▸ **What needs to be done**: Start at the line below containing "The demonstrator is" and stop at the line containing "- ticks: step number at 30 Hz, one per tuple". Repeat every line of that stretch exactly, and nothing outside it.

▸ **Input data**:
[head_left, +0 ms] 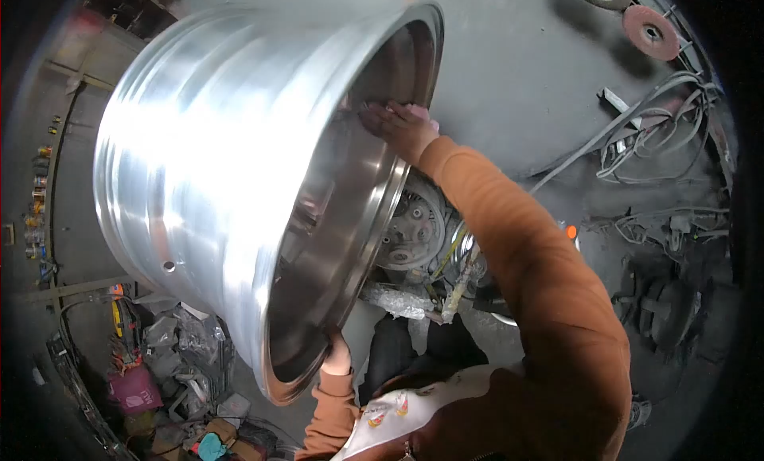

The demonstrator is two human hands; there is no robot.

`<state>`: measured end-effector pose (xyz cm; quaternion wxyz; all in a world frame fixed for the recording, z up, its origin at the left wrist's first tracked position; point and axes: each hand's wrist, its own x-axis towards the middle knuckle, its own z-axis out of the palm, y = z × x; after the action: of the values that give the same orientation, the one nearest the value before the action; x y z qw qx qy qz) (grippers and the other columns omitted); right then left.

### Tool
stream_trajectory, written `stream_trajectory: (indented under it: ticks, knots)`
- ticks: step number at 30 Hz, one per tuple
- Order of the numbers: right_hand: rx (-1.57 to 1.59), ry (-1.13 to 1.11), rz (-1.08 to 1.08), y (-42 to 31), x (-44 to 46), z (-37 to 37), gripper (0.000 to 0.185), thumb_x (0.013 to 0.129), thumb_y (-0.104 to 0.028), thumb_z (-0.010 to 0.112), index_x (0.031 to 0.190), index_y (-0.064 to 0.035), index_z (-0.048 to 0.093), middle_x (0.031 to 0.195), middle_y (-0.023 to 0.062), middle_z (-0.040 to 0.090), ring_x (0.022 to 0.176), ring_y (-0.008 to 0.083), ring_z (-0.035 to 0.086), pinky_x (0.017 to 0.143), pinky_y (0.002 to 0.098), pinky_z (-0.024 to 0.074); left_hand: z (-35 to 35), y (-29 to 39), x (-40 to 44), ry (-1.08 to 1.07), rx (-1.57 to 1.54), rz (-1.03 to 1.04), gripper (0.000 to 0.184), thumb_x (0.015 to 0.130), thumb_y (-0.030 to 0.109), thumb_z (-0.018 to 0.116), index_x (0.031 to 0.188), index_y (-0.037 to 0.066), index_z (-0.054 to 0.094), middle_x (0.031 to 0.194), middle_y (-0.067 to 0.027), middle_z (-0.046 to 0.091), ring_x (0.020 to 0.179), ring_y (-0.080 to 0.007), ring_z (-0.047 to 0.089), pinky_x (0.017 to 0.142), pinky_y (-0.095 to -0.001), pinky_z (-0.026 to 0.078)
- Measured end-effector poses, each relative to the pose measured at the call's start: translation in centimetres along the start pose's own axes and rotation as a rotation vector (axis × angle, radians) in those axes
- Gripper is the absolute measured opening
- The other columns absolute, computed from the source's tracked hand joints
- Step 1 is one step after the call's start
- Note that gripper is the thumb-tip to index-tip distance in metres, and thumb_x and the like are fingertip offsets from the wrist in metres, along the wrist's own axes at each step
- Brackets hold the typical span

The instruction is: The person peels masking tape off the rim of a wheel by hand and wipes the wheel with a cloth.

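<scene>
A large polished metal wheel rim fills the left and middle of the view, tilted with its open side toward the right. My right hand reaches into its opening and presses a pink cloth against the inner wall, fingers closed over the cloth. At the lower edge of the rim, my left hand grips the lip. Its fingers are mostly hidden inside the rim. Both forearms wear brown sleeves.
Behind the rim sits a round metal machine part beside a wrapped bar. Cables and a reddish disc are at the right. Bags and loose clutter lie lower left; small containers line the left side.
</scene>
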<state>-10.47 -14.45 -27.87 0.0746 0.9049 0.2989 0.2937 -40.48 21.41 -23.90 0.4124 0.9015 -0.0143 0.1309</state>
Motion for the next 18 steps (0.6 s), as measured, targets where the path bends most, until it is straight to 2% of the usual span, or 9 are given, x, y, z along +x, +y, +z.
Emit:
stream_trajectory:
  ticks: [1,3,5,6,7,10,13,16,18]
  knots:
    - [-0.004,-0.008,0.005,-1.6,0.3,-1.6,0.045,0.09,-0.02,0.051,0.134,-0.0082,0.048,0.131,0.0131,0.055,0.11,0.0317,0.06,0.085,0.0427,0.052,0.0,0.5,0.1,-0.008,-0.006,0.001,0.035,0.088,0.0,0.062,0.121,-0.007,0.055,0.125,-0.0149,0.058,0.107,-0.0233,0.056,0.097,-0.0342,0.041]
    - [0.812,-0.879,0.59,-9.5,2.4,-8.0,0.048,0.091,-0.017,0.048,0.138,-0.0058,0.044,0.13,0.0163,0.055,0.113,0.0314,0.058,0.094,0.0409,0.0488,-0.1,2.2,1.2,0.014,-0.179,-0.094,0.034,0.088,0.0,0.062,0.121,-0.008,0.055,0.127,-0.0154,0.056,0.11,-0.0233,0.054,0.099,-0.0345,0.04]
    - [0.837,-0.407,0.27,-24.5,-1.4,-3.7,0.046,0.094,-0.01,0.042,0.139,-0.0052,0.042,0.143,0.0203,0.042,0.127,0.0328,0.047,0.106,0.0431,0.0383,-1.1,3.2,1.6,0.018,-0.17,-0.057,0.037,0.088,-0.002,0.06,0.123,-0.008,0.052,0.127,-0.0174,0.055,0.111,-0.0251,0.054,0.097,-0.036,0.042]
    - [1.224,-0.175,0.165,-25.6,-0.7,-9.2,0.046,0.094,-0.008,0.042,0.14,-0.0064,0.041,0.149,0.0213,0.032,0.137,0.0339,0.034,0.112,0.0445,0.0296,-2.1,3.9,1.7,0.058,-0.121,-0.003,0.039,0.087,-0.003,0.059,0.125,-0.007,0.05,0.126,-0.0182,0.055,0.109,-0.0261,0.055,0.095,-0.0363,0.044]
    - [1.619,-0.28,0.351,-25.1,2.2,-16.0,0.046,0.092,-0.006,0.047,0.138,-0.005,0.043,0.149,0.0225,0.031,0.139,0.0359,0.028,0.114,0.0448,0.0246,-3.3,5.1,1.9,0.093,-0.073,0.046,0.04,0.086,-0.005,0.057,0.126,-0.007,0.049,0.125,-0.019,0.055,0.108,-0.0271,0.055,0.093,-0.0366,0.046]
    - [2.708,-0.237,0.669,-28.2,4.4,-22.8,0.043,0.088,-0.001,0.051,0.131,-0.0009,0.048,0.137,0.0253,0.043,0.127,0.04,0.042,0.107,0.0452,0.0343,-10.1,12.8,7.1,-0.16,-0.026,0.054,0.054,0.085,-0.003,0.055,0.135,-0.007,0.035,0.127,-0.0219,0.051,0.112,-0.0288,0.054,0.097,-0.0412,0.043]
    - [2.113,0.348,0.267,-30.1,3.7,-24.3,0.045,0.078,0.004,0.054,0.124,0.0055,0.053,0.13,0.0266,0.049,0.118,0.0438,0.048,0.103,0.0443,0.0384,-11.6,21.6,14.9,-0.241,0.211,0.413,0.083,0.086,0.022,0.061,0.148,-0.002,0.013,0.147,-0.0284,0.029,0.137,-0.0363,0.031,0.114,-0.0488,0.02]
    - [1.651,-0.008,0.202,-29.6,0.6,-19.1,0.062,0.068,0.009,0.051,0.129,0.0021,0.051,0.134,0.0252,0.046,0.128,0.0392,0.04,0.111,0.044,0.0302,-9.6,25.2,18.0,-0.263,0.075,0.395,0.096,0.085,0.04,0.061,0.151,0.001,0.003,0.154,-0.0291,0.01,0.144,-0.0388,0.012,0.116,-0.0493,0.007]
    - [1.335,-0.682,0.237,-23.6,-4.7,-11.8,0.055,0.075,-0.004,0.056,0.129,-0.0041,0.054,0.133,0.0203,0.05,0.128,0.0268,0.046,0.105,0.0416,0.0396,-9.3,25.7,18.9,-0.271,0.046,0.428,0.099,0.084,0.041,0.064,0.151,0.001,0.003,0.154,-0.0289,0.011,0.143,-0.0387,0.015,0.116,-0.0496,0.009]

▸ **Solution for this task**:
The demonstrator is two human hands; there is no robot.

`<state>`: measured end-effector pose (xyz cm; quaternion wxyz; all in a world frame fixed for the recording, z up, its origin at the left wrist's first tracked position; point and axes: each hand's wrist, its own x-axis towards the middle knuckle, its own z-axis out of the palm, y = z × x; after the action: of the values that give the same orientation, the one nearest the value before the action; x y z qw qx qy qz) (grippers and the other columns omitted); right then left.

### Tool
stream_trajectory, written `stream_trajectory: (indented under it: ticks, knots)`
- ticks: step number at 30 Hz, one per tuple

The output above is complete.